- [Work to complete] Every line below must come back exactly as it stands, with the images omitted.

- [Stored data]

++++++

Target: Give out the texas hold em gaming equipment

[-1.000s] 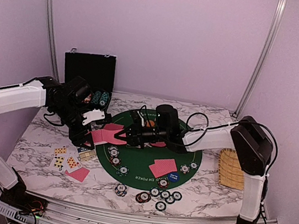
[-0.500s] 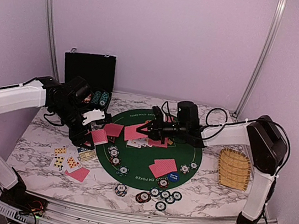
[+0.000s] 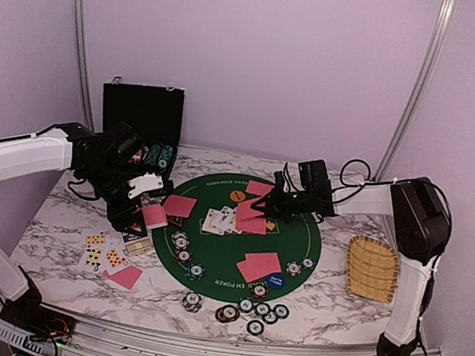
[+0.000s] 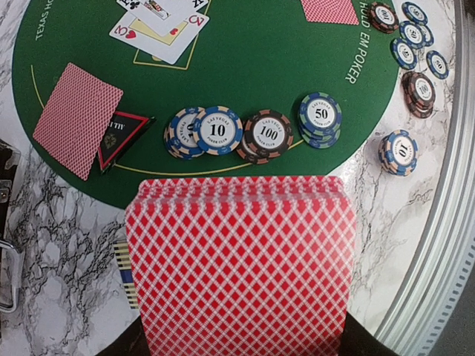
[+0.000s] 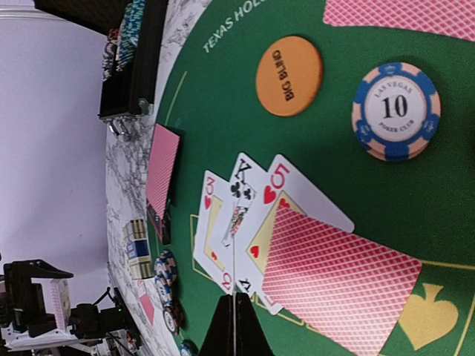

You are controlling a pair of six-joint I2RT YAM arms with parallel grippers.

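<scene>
My left tool (image 3: pixel 146 212) grips the red-backed card deck (image 4: pixel 241 263) at the left edge of the green felt mat (image 3: pixel 223 251). My right tool (image 5: pixel 234 302), clenched above the face-up cards (image 5: pixel 217 215), has the deck to its left.

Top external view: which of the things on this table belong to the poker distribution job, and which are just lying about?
Job in hand: card deck in the left hand; dealt cards; poker chips; orange button; blue button; triangular marker.
Lying about: black chip case; wicker basket.
</scene>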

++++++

- [Answer to this task]
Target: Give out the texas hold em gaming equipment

[-1.000s] 
[-0.500s] 
[+0.000s] 
[+0.000s] 
[+0.000s] 

You are controlling a pair of six-joint I2RT YAM arms with parallel grippers.

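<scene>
My left tool (image 3: pixel 146 212) grips the red-backed card deck (image 4: pixel 241 263) at the left edge of the green felt mat (image 3: pixel 223 251). My right tool (image 5: pixel 234 302), clenched above the face-up cards (image 5: pixel 217 215), has the deck to its left.

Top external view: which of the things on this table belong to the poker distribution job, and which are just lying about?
Job in hand: card deck in the left hand; dealt cards; poker chips; orange button; blue button; triangular marker.
Lying about: black chip case; wicker basket.
</scene>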

The output as shown is complete.